Court rules against Parents in Homosexual Indoctrination Case
The book referred to by the panel, "King and King", depicts a "prince" who isn't interested in a princess, but instead is "in love" with the princess' brother.
The three judge panel ruled that a lower court decision was correct when it denied parents the right to remove their children from such classes, while admitting that the purpose of the literature to which their children were being exposed was to influence children to "tolerate" gay marriage.
"It is a fair inference that the reading of King and King was precisely intended to influence the listening children toward tolerance of gay marriage," the court admits. "That was the point of why that book was chosen and used."
However, in the appeals court's opinion, this doesn't mean the children were being indoctrinated with anything. "Even assuming there is a continuum along which an intent to influence could become an attempt to indoctrinate, however, this case is firmly on the influence-toward-tolerance end. There is no evidence of systemic indoctrination. There is no allegation that Joey was asked to affirm gay marriage. Requiring a student to read a particular book is generally not coercive of free exercise rights."
The book referred to by the panel, "King and King", depicts a "prince" who isn't interested in a princess, but instead is "in love" with the princess' brother. Their "love" is portrayed in a sympathetic manner, and the two "marry" each other. They are shown kissing on the lips at the end of the book, which was read to second graders in 2006 in Estabrook Elementary School in Lexington, Massachusetts.
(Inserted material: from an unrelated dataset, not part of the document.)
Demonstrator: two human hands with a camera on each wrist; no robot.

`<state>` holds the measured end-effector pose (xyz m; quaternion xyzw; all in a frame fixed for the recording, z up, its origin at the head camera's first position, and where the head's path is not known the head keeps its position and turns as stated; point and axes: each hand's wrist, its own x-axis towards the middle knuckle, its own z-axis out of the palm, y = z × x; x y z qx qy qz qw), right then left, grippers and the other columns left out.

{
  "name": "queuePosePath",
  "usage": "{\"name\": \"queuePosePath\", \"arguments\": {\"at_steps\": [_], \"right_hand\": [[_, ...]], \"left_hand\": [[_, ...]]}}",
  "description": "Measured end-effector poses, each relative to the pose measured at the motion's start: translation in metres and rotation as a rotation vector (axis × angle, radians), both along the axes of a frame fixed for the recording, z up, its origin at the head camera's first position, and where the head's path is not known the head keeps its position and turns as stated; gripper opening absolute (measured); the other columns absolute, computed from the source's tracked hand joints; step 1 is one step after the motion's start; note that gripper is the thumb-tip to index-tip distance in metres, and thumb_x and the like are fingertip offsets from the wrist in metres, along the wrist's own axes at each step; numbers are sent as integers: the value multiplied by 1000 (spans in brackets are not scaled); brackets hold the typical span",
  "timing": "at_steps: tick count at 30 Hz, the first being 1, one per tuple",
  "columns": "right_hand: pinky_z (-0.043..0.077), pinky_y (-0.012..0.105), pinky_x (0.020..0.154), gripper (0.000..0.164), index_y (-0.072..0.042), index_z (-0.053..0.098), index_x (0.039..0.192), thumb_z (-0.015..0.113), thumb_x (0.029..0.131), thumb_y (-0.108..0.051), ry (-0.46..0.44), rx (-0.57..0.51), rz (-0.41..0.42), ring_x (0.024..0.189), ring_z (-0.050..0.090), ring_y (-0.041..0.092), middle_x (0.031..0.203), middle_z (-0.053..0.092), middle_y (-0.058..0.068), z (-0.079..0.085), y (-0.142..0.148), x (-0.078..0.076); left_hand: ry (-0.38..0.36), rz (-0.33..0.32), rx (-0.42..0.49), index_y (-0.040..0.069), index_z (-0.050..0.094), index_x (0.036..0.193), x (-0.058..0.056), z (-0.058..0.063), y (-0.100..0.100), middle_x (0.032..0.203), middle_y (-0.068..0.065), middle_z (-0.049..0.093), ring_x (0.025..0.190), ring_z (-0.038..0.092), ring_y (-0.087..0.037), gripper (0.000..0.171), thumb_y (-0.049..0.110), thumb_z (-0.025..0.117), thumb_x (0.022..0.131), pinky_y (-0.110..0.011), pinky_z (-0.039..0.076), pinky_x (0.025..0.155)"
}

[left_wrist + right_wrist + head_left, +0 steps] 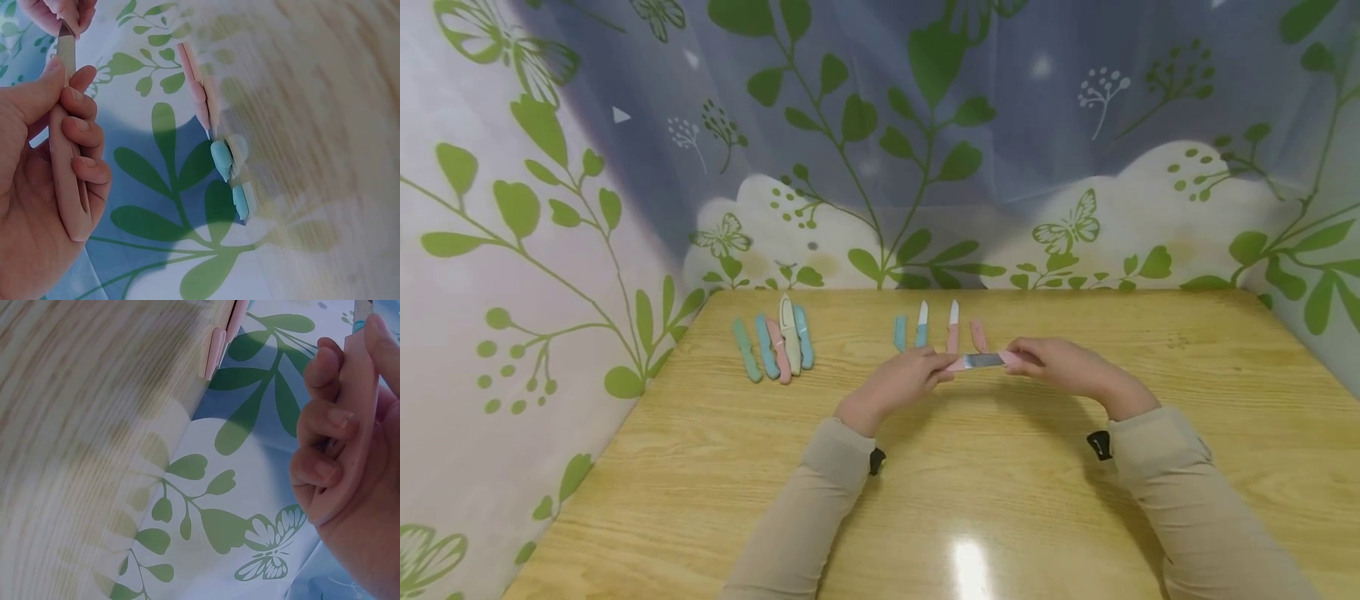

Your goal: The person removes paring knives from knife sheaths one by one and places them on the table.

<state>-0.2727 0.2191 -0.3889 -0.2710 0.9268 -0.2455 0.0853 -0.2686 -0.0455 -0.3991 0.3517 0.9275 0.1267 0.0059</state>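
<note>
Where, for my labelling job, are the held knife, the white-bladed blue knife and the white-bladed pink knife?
Held knife (983,361): head view, on its blade.
White-bladed blue knife (921,334): head view, on its handle.
White-bladed pink knife (952,336): head view, on its handle.

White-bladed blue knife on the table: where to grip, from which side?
I'd take the blue handle, from the person's side: it lies nearest them while the white blade points away. A blue piece lies close on its left, so pinch narrowly.
</note>
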Motion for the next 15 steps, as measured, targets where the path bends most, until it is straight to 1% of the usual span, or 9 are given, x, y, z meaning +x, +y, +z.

Two families complained to the school district, which responded that the school district was not obligated to advise families about such matters, and would not allow parents to opt-out. David Parker and other parents with children in the school district responded by filing a federal civil rights lawsuit. After the suit was dismissed by Federal District Judge Mark L. Wolf in early 2007, the parents appealed. Now, the Federal appeals court has rejected their appeal.
However, the families are determined to press on all the way to the Supreme Court, which is the next step in the appeals process. "We are fully committed to go forward," Jeffrey Denner, lead attorney of the Parker legal team, told the pro-family group Mass Resistance. "We will continue to fight on all fronts that we need to."
"This ruling will surely embolden and enable the schools even more on this if it's not fought," said Parker. "There's going to be an accountability, you can count on it."
Denner told Mass Resistance that he is not discouraged, recalling the St. Patrick's Boston Parade case in the 1990s, in which parade organizers sued to vindicate their right to exclude homosexuals from the event. Although local, state, federal circuit court and appeals court judges ruled against them 17 times, they eventually won their case before the Supreme Court, successfully defending the right of Americans to organize themselves according to their convictions.